Regulation of mitochondrial Ca uptake is critical in cardiac adaptation to chronic stressors. Abnormalities in Ca handling, including mitochondrial uptake mechanisms, have been implicated in pathological heart hypertrophy. Enhancing mitochondrial Ca uniporter (MCU) expression has been suggested to interfere with maladaptive development of heart failure. Here, we addressed whether MCU modulation affects the cardiac response to pressure overload. MCU content was quantified in human and murine hearts at different phases of myocardial hypertrophy. Cardiac function/structure were analyzed after Transverse Aortic Constriction (TAC) in mice undergone viral-assisted overexpression or downregulation of MCU. In vitro and ex vivo assays determined the effect of MCU modulation on mitochondrial Ca uptake, cellular phenotype and hypertrophic signaling. In human and murine hearts MCU levels increased in the adaptive phase of myocardial hypertrophy and declined in the failing stage. Consistently, modulation of MCU had a cell-autonomous effect in cardiomyocyte/heart adaptation to chronic overload. Indeed, upon TAC MCU-downregulation accelerated development of contractile dysfunction, interstitial fibrosis and heart failure. Conversely, MCU-overexpression prolonged the adaptive phase of hypertrophic response, as, in advanced stages upon TAC, hearts showed preserved contractility, absence of fibrosis and intact vascularization. In vitro and ex vivo analyses indicated that enhancement in mitochondrial Ca uptake in cardiomyocytes entails "mitochondrion-to-cytoplasm" signals leading to ROS-mediated activation of Akt, which may explain the protective effects towards heart response to TAC. Enhanced mitochondrial Ca uptake affects the compensatory response to pressure overload via retrograde mitochondrial-Ca/ROS/Akt signaling, thus uncovering a potentially targetable mechanism against maladaptive myocardial hypertrophy.
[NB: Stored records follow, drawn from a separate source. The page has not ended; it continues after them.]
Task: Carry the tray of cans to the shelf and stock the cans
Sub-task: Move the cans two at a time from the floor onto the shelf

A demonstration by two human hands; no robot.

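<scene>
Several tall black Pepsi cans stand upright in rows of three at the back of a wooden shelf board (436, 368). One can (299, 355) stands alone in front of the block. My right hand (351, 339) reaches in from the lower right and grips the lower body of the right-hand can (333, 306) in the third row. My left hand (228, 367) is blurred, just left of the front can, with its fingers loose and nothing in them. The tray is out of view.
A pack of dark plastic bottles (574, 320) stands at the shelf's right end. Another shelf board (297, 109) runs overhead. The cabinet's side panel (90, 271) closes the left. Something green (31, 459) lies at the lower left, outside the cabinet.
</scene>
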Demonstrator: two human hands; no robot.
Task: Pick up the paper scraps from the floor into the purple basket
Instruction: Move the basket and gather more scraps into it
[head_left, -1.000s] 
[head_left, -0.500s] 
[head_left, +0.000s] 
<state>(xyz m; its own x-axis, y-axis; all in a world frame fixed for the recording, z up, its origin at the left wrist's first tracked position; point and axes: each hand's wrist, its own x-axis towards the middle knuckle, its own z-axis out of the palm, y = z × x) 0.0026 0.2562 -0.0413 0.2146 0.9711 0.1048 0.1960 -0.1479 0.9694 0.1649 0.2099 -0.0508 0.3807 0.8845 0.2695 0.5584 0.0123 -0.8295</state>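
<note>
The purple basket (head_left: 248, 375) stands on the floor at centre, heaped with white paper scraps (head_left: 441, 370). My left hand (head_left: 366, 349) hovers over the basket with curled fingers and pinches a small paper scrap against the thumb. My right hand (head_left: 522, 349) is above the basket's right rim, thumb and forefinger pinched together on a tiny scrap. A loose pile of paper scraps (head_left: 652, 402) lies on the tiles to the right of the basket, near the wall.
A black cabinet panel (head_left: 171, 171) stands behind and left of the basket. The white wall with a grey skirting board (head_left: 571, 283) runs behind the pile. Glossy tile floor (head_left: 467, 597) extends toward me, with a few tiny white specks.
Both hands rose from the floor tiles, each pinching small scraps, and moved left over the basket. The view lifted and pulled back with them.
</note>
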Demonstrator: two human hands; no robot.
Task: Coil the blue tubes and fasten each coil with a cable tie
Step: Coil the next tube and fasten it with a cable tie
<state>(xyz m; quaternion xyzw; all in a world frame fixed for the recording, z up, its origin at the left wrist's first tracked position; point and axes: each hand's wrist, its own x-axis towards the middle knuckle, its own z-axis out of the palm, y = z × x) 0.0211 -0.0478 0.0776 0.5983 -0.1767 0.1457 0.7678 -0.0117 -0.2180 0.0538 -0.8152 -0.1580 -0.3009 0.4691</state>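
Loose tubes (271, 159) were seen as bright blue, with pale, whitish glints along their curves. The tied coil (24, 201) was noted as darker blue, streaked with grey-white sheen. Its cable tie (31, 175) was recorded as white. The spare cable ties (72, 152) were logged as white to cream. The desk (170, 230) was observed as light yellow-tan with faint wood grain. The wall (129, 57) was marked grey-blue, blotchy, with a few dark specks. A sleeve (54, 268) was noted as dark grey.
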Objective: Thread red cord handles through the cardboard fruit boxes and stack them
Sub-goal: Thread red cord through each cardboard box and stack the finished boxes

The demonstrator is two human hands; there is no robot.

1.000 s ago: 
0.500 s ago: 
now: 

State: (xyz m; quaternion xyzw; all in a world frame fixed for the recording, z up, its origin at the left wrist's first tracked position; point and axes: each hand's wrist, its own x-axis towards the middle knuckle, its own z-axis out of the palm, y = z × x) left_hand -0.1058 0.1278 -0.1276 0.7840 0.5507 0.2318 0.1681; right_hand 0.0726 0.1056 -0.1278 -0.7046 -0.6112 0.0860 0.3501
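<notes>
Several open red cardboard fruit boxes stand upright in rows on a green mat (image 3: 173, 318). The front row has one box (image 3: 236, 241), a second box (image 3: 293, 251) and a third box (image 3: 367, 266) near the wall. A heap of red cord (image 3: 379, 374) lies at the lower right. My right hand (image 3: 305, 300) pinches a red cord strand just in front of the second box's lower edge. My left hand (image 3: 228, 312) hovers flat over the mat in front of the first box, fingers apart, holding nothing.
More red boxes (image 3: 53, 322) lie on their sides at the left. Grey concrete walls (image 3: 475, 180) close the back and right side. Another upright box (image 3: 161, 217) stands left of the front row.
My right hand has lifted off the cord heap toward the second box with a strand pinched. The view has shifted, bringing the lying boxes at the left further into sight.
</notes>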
线粒体钙摄取的调节在心脏适应慢性应激源的过程中至关重要。钙处理异常,包括线粒体摄取机制异常,与病理性心脏肥大有关。有人提出增强线粒体钙单向转运体(MCU)的表达可干扰心力衰竭的不良适应性发展。在此,我们探讨了MCU调节是否会影响心脏对压力过载的反应。对处于心肌肥大不同阶段的人和小鼠心脏中的MCU含量进行了定量分析。在经过病毒辅助过表达或下调MCU的小鼠中,通过横向主动脉缩窄(TAC)分析心脏功能/结构。体外和离体实验确定了MCU调节对线粒体钙摄取、细胞表型和肥大信号传导的影响。在人和小鼠心脏中,MCU水平在心肌肥大的适应阶段升高,而在衰竭阶段下降。一致地,MCU的调节在心肌细胞/心脏适应慢性过载方面具有细胞自主效应。事实上,在TAC后,MCU下调加速了收缩功能障碍、间质纤维化和心力衰竭的发展。相反,MCU过表达延长了肥大反应的适应阶段,因为在TAC后的晚期阶段,心脏表现出保留的收缩力、无纤维化和完整的血管化。体外和离体分析表明,心肌细胞线粒体钙摄取的增强会引发“线粒体到细胞质”信号,导致ROS介导的Akt激活,这可能解释了对TAC心脏反应的保护作用。增强的线粒体钙摄取通过逆行线粒体 - 钙/ROS/Akt信号传导影响对压力过载的代偿反应,从而揭示了一种针对不良适应性心肌肥大的潜在可靶向机制。